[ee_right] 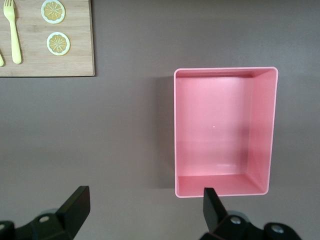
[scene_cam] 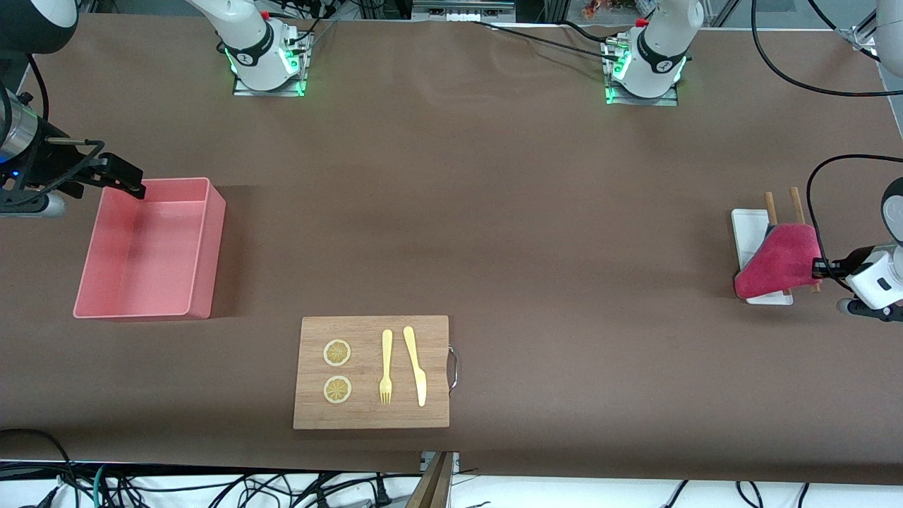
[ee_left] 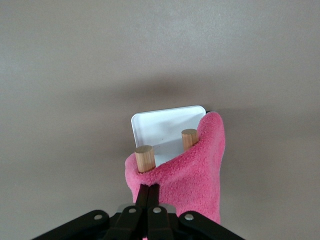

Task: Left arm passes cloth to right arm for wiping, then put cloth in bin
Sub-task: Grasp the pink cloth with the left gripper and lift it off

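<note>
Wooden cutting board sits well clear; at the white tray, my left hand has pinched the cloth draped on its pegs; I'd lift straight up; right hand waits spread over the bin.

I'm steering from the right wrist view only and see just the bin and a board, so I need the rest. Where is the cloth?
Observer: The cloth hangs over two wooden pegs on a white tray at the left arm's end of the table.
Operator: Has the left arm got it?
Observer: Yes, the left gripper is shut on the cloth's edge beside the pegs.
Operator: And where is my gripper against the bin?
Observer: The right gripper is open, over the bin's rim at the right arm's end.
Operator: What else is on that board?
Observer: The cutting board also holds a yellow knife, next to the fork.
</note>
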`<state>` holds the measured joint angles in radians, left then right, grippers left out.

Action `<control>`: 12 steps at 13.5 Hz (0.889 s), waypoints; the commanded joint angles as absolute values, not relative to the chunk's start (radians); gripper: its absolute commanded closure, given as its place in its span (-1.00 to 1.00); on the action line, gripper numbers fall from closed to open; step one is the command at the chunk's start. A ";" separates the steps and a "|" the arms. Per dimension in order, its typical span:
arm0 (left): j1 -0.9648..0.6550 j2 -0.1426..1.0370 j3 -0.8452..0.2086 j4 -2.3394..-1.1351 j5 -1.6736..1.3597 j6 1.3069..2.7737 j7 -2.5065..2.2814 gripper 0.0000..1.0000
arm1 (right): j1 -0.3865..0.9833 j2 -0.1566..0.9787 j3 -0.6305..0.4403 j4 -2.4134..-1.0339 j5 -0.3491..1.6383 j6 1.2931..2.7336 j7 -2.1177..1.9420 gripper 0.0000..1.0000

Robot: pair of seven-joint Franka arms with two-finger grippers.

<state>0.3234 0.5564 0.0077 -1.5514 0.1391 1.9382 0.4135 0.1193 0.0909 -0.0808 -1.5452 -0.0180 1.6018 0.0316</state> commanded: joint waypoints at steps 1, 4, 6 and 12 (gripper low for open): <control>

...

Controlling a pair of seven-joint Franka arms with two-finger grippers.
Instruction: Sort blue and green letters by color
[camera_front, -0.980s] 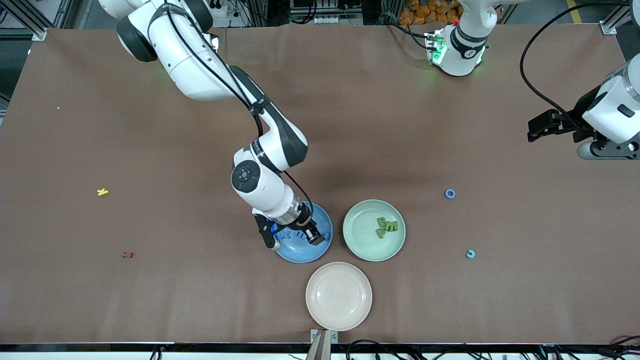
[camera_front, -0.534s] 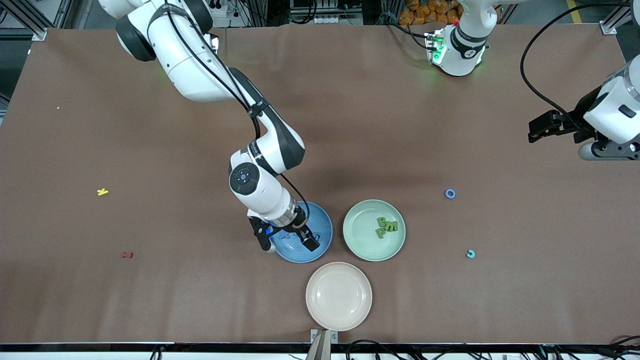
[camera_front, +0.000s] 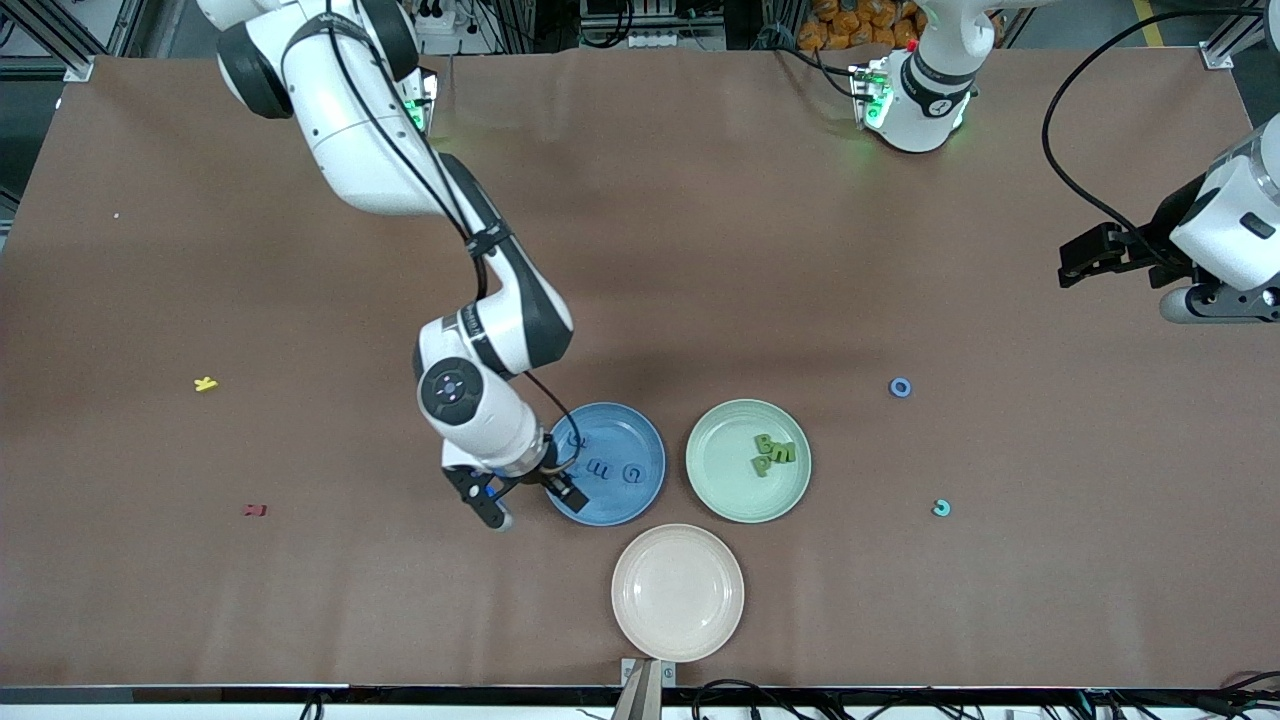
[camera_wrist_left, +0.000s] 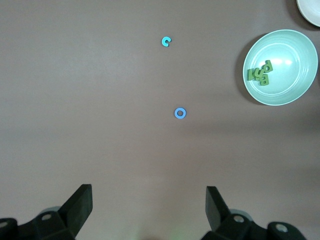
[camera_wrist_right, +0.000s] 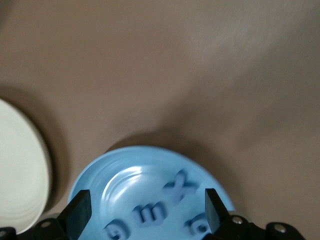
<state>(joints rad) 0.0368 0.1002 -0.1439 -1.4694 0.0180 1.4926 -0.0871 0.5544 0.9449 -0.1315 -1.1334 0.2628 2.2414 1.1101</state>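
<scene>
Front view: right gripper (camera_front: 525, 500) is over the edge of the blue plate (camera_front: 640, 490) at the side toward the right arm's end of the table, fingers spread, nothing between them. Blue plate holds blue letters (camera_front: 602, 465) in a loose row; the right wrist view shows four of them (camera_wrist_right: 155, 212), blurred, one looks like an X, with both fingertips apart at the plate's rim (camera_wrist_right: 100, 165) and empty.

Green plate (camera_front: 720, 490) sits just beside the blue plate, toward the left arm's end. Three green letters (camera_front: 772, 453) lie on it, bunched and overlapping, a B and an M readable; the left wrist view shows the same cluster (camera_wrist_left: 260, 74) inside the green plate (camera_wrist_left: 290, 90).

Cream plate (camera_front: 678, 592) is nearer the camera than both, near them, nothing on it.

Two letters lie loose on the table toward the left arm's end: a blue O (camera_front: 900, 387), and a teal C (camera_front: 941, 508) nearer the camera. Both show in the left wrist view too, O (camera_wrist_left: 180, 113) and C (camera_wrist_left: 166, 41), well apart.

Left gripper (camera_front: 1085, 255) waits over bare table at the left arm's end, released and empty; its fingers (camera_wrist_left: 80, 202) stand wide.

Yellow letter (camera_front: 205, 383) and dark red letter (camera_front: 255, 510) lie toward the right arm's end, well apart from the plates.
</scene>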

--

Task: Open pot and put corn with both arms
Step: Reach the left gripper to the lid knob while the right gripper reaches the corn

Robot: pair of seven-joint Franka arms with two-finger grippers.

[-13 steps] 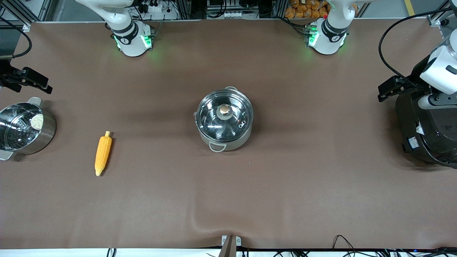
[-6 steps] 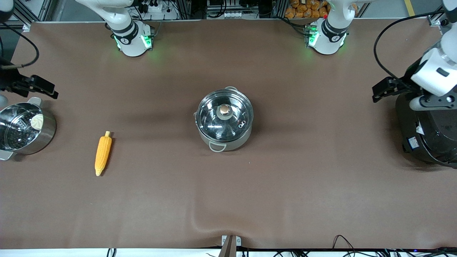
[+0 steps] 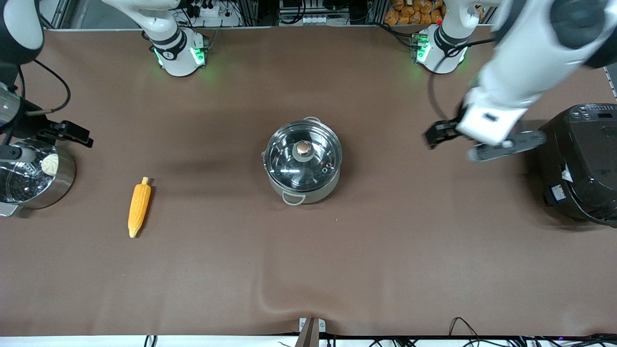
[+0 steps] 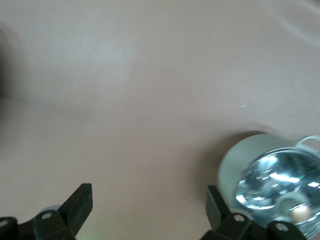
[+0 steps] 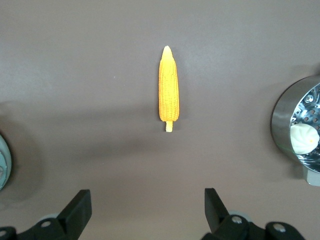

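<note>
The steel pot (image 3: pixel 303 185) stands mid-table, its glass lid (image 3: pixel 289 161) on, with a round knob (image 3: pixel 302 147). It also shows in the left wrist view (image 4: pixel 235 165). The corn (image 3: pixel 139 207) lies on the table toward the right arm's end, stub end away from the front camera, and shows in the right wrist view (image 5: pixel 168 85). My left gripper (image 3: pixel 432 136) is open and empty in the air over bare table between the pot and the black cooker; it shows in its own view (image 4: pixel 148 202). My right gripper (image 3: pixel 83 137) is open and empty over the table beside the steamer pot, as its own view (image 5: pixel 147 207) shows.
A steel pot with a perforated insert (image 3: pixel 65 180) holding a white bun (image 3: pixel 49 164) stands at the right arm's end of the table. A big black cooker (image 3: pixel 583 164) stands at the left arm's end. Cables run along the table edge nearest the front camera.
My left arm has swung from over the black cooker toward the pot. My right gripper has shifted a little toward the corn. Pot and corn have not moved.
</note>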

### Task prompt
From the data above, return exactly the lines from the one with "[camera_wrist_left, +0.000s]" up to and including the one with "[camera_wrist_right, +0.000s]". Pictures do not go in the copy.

### Result for this task
[camera_wrist_left, +0.000s] 
[camera_wrist_right, +0.000s] 

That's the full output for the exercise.